The Senate amendments deleted the requirement that the
disclosure document states that California law does not prohibit
a franchisor from negotiating, or require a franchisor to
negotiate, the standard franchise agreement or other agreements
contained in the disclosure document and instead added a
requirement that must be stated in the disclosure document, "You
and the franchisor may agree to sign the forms of franchise
agreement and other agreements attached to this disclosure
document.

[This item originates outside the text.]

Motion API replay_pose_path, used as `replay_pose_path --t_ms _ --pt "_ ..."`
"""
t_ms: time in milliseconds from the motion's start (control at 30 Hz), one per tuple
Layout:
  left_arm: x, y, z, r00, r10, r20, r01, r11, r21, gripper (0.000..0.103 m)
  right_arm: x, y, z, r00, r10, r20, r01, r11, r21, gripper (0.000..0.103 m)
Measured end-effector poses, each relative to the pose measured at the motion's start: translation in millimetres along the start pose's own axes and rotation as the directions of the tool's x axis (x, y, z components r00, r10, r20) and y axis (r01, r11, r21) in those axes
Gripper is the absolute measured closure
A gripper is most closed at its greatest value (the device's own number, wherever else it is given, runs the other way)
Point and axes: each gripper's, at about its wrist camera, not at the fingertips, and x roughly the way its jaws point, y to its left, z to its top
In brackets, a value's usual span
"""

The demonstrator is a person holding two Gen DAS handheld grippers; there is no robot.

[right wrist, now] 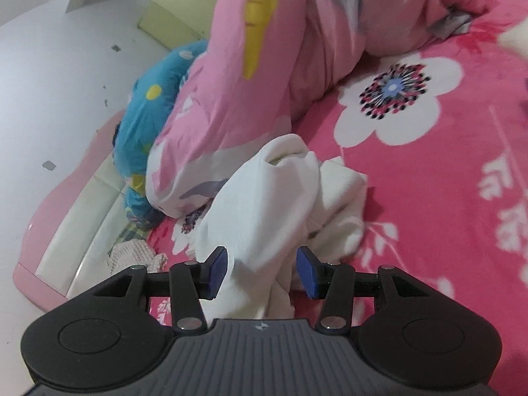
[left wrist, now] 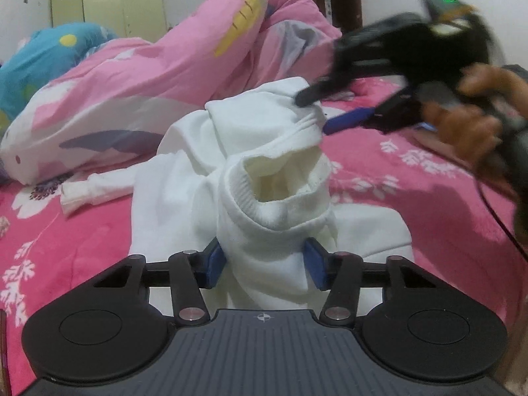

However, California law does not prohibit you and the
franchisor from negotiating changes to the franchise agreement
and other agreements, nor does it require you or the franchisor
to negotiate any changes."
EXISTING LAW:
1)Prohibits the sale of a franchise in California unless prior
to the sale the franchisor has, among other things, prepared a
FDD and registered with the Commissioner of the Department of
Business Oversight (DBO) (Commissioner) to sell franchises in
California. (Corporations Code, Sections 31000 et seq.)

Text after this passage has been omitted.